The first half of the dissertation focuses on several religious language reform projects that were enacted between the 1920s and 1950, including the attempt to produce an authorized translation of the Qur’an (in the vein of the King James Bible) and the 18-year period in which the secular state enforced the recitation of call-to-prayer (adhan /ezan) in Turkish. While there is a long tradition of scriptural translation in Islam, the research undertaken for this study suggests that the reform projects in Turkey marked the emergence of a secular understanding of translatability, one which reduces the relationship between the original and the translation into a matter of semantic equivalence. Although popular discontent with these projects is often presented as a matter of Turkish Muslims’ holding on to traditional beliefs about Arabic, this dissertation shows that the widespread opposition to these reforms was shaped primarily by collective aspirations and concerns to sustain a pious form of life, rather than by epistemological presuppositions (i.e., that Arabic is a sacred language).

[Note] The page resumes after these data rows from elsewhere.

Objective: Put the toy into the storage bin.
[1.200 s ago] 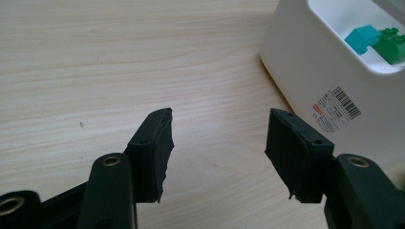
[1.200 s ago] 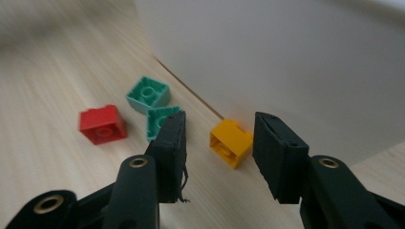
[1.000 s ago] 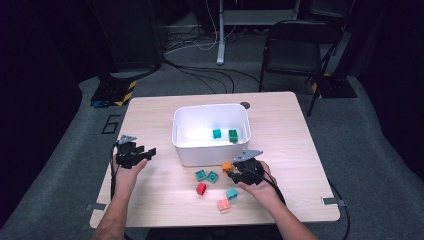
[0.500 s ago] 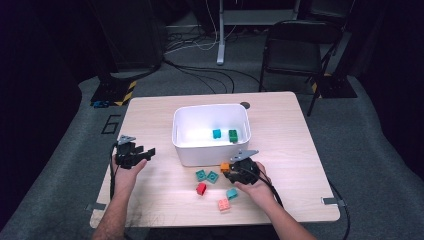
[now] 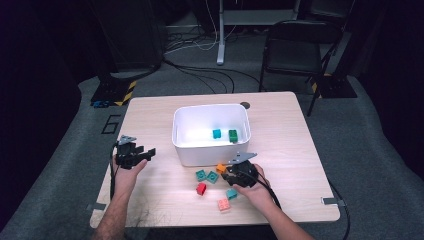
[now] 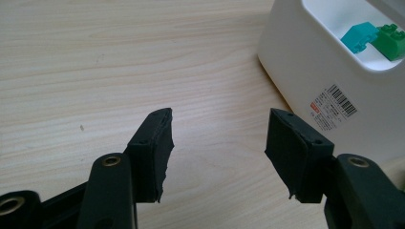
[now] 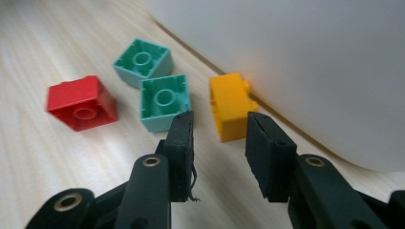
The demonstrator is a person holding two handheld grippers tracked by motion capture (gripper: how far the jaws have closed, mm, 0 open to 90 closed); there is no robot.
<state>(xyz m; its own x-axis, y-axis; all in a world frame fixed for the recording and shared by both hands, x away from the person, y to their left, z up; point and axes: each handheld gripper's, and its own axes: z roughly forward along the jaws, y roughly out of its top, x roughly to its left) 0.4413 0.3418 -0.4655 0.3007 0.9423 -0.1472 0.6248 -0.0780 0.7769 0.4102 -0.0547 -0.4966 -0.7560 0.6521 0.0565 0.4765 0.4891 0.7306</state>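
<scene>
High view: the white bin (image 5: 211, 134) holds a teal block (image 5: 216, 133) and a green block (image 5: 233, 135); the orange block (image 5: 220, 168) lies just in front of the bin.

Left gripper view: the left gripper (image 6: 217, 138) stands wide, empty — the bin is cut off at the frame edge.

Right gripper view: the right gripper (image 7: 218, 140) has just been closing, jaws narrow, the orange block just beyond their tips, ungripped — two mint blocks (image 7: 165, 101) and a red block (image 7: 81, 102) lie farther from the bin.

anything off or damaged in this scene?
Mostly tidy. Two teal bricks lie hollow side up and the orange brick lies on its side against the white bin. The right gripper pad rubber looks frayed, a strand hanging from its edge.
</scene>
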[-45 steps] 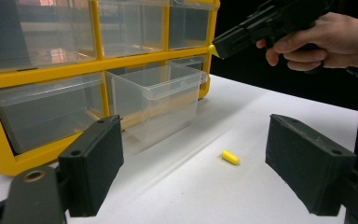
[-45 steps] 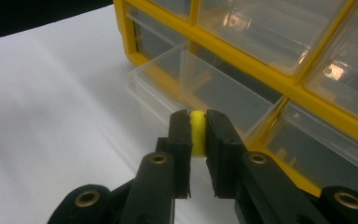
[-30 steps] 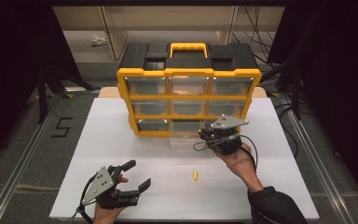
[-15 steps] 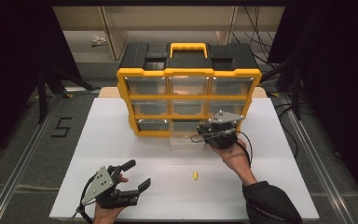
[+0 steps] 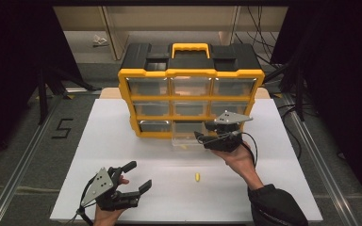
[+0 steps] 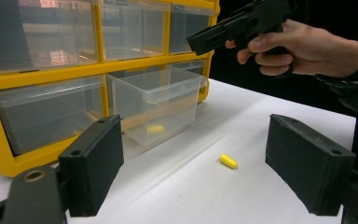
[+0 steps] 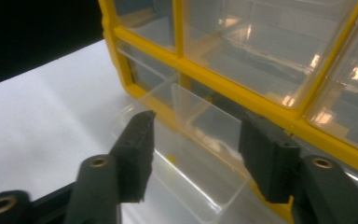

The second half draws on ethnographic research among proponents of ‘Qur’anic Muslimhood,’ a growing movement of reformist Muslims who believe that reliance on non-Qur’anic sources (such as hadiths, fiqh manuals, etc.) has led Muslims astray from the Qur’an’s guidance, resulting in the stagnation of Muslim societies in modernity. This view also extends into claims that while the Qur’an is a universal and timeless book, it contains knowledge that has only become accessible to humans with recent advances in modern science. Documenting the ways in which proponents of this movement navigate practical questions (e.g., how fasting times are determined, proper ablution motions, the number of daily prayers), this study shows that while their intellectual discourse centers on the idea of the Qur’an’s ‘universal accessibility,’ this claim becomes compelling for them only when it is articulated as part of a moral discourse highlighting rewards in the afterlife.